Desktop App and VS Code Extension for local-first debugging and contribution
When you want speed, nothing beats local debugging. Shiplight supports local-first workflows without cutting you off from cloud collaboration.
What it includes:
- Shiplight Desktop, a native macOS app that loads the Shiplight web UI while running the browser sandbox and AI agent worker locally for fast debugging. It also includes a bundled MCP server so IDEs can connect without installing the MCP npm package separately.
- System requirements for Desktop: macOS on Apple Silicon (M1 or later), a Shiplight account, and a Google or Anthropic API key for the AI agent.
- VS Code Extension that lets you create, run, and debug
*.test.yaml files inside VS Code with an interactive visual debugger, including step-through execution and inline edits.
Who it is for:
- Developers and QA who want the shortest possible loop from “something failed” to “I understand exactly why.”
Value it provides:
- Less context switching and faster stabilization of tests, especially in high-change UI areas.
Enterprise security and operational control
For high-growth and enterprise organizations, tooling must meet security and reliability expectations before it can become a true release gate.
What it includes:
- SOC 2 Type II certification, encryption in transit and at rest, role-based access control, and immutable audit logs.
- Scalable infrastructure with a 99.99% uptime SLA and high-availability posture described across regions.
- Integration points across CI/CD and collaboration tooling, including GitHub Actions and additional CI options listed for enterprise customers.
Who it is for:
- Teams that need QA automation to be auditable, reliable, and supportable as a platform capability, not a best-effort script collection.
Value it provides:
- Confidence that your verification system can scale with your organization and still be trusted when it matters most.
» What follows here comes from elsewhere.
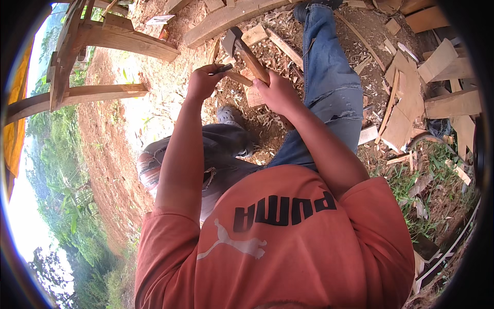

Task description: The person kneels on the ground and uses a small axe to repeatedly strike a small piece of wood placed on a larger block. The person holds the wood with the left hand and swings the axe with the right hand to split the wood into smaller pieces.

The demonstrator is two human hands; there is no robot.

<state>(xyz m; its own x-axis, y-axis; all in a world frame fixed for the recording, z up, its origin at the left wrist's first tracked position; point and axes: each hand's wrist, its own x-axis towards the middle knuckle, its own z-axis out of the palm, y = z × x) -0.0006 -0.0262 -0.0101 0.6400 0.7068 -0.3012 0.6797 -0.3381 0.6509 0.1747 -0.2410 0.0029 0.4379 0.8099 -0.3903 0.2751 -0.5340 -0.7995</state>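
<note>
My right hand (279, 93) is wrapped round the wooden handle of a hatchet (252, 61). Its dark metal head points up and to the left, away from my body. My left hand (202, 82), a little to the left of the hatchet, pinches a small dark bar (225, 67) between thumb and fingers. What kind of thing the bar is, I cannot make out. A narrow wooden stick (239, 78) lies in view between the two hands; whether either hand holds it is unclear.
Wood chips and offcuts cover the ground around my feet. A long curved timber (226, 21) lies beyond the hatchet. Boards and scraps (406, 103) are piled at the right. Wooden beams (126, 42) stand at the upper left, with a bare earth slope (98, 134) beside them.
</note>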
Bringing it together: choosing the right entry point
Most teams start in one of two places:
- If your workflow is agent-driven, start with the Shiplight Plugin and build coverage as a byproduct of verification.
- If your team wants durable tests that stay readable and resilient, standardize on YAML intent tests, then use the Test Editor, Cloud, and CI integrations to operationalize execution and gating.
Shiplight’s services are designed to connect cleanly across the lifecycle: verify as you build, promote verified behavior into regression coverage, and run it with the artifacts and governance required to ship with confidence.